A group of engineering students will get a chance to show off their skills this September against peers from the United States, United Kingdom, and China at a competition in Beijing.
Part of the Global Grand Challenges Summit, six teams from each of those countries are working to develop a technology that helps answer one the “Grand Challenges for Engineering”—a list of fourteen issues that engineers feel pose the biggest threat in the twenty-first century.
Teams have been preparing since January for the competition, an event that team mentor Kevin Kit described as a great opportunity for the students.
“The overall experience will be a pretty big deal,” said Kit, an associate professor of materials science. “To be there, see the teams from around the world, and interact with their peers should be interesting.”
UT’s team consists of seniors Natalie Beitel, Duncan Greeley, Adam Hasse, and David Klumpe as well as junior Christina Sanford, covering electrical engineering, materials science, nuclear engineering, mechanical engineering, and civil engineering, respectively.
“This is an incredible opportunity on various levels,” said Sanford. “It is a huge honor to have been selected for this trip. I never in my wildest dreams could have imagined being picked to represent UT, let alone represent it internationally.”
Not only will they be developing a technology that addresses one of the challenges, but this year’s competition also includes the need for teams to consider the business and marketing side of the project.
Kit, along with Roger Parsons and Christopher Pionke, who are both Grand Challenge Scholars Program co-directors and mechanical engineering professors at UT, chose sustainability as the challenge they wanted the team to address.
The team’s idea revolves around taking the crystal zeolite, which can be adapted to remove particular substances from air or water, and adapting it for use around methane.
A farmer, for example, could then use devices to collect methane from animal waste in his or her barn and then use that same gas to power the farm.
“They narrowed down the idea and then came up with something that eliminates pollution and can be a source of heat and energy at the same time,” said Kit. “That not only satisfied the Grand Challenge portion but is a viable business idea as well.”
Kit said that the business-related requirement was a unique component, one that was important to the students beyond just the competition.
“It’s good to have them consider that as part of the design process,” said Kit. “It’s not typical for engineering students to necessarily be thinking about that, and this has made them more aware of the need to keep an eye on what is marketable, not just what is neat.”
For team members, the opportunity to see their engineering skills put to practical use was also an attraction.
“It’s a chance to achieve my goal of applying engineering to improve people’s quality of life, ” said Sanford. “Also, by attending the conference we’ll have a chance to hear great engineers talk about their solutions to modern problems.”
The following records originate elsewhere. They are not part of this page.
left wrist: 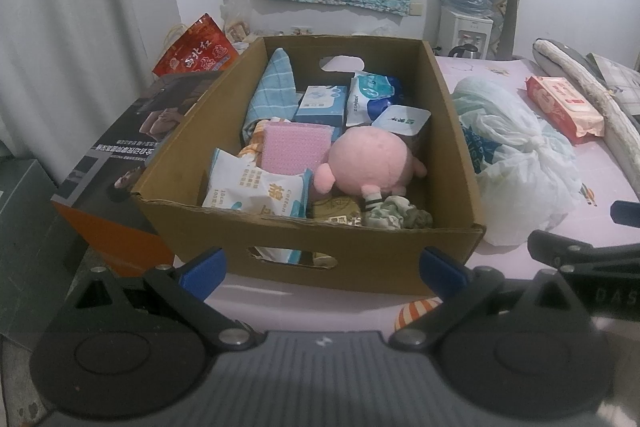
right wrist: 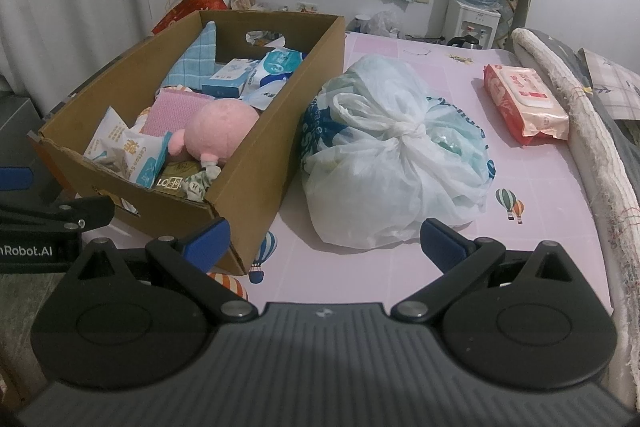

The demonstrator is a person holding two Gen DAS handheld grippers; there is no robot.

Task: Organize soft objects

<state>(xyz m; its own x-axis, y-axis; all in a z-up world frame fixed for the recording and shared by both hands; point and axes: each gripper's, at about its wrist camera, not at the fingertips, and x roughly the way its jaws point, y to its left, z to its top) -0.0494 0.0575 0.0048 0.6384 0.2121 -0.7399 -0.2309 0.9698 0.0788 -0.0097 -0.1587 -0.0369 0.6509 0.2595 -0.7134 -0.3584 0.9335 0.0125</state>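
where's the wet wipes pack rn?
The pink wet wipes pack lies flat on the pink sheet, outside the cardboard box, right of the tied plastic bag and beside the rolled white blanket edge.

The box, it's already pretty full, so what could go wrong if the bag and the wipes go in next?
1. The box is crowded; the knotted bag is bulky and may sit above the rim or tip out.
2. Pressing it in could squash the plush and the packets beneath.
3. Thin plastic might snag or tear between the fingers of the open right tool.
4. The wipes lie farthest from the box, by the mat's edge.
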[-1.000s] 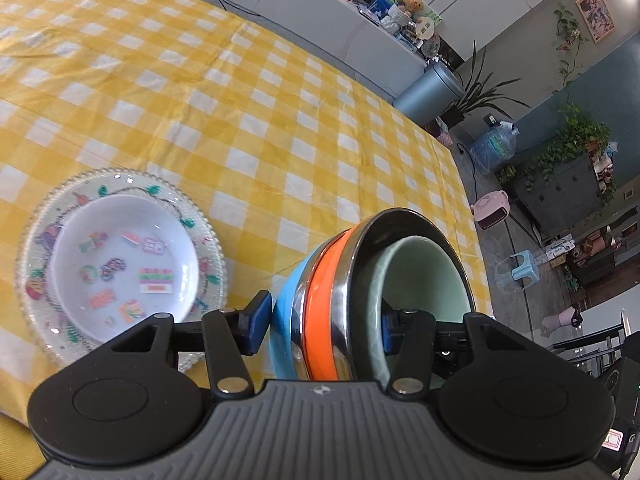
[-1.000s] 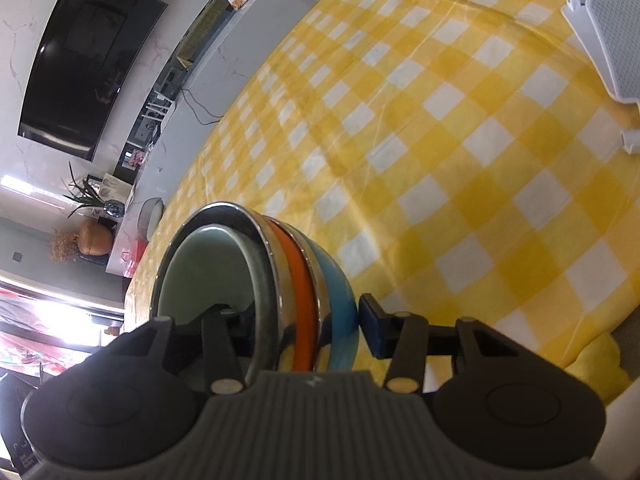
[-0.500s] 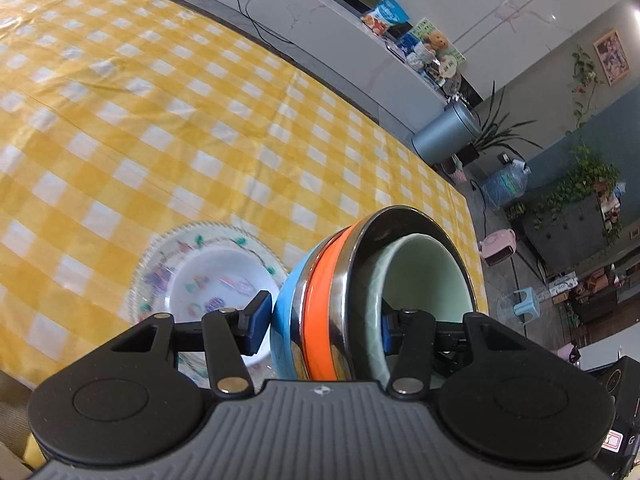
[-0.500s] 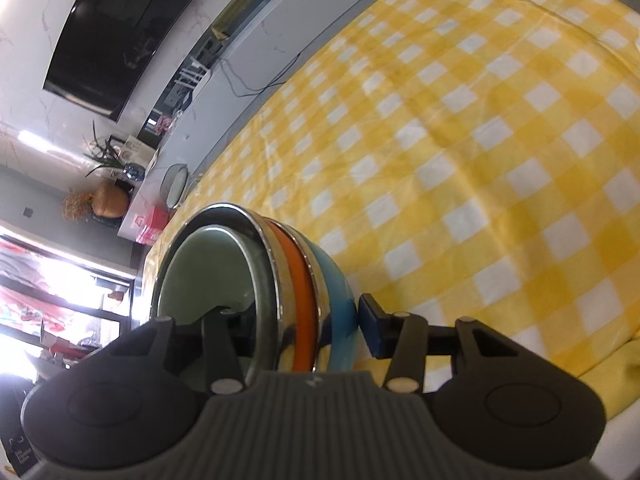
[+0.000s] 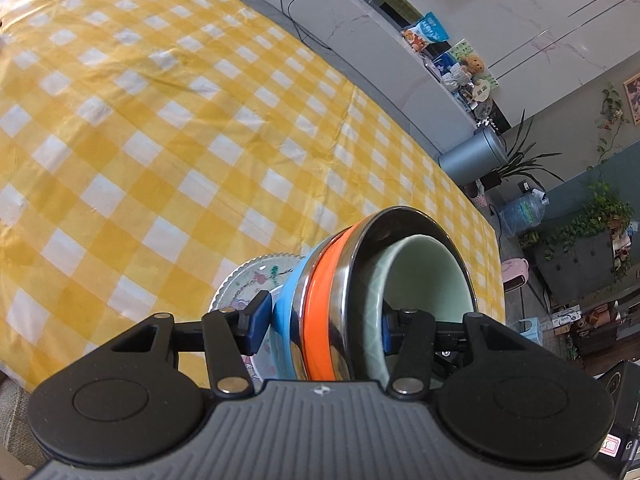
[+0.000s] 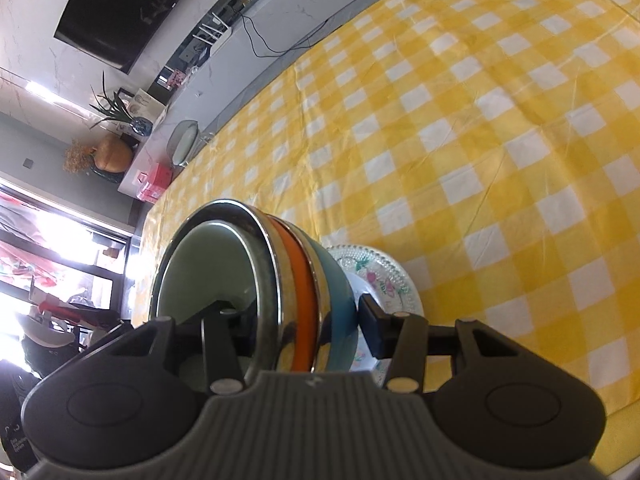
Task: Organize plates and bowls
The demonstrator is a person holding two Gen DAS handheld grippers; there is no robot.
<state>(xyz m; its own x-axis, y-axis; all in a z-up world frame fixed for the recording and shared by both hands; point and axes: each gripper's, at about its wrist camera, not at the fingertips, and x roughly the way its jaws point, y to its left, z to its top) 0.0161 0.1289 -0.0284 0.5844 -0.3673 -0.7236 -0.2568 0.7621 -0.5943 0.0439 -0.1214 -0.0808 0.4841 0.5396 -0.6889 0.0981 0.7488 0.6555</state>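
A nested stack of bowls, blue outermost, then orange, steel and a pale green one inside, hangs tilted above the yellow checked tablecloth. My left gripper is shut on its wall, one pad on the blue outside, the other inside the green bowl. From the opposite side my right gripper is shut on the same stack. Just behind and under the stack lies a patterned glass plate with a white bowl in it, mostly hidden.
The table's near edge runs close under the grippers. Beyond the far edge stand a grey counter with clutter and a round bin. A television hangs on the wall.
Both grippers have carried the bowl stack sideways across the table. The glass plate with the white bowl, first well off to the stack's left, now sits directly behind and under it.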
It won’t be all work for the teams though, Kit said. Sightseeing excursions, including trips to the Great Wall of China, the Forbidden City, and the Summer Palace are planned to broaden the students’ cultural awareness.
In addition to UT, the other US institutions competing are the University of Southern California, Duke University, the Massachusetts Institute of Technology (MIT), Olin College, and the New York Institute of Technology.
The summit is held jointly between the US National Academy of Engineering, the Royal Academy of Engineering, and the Chinese Academy of Engineering.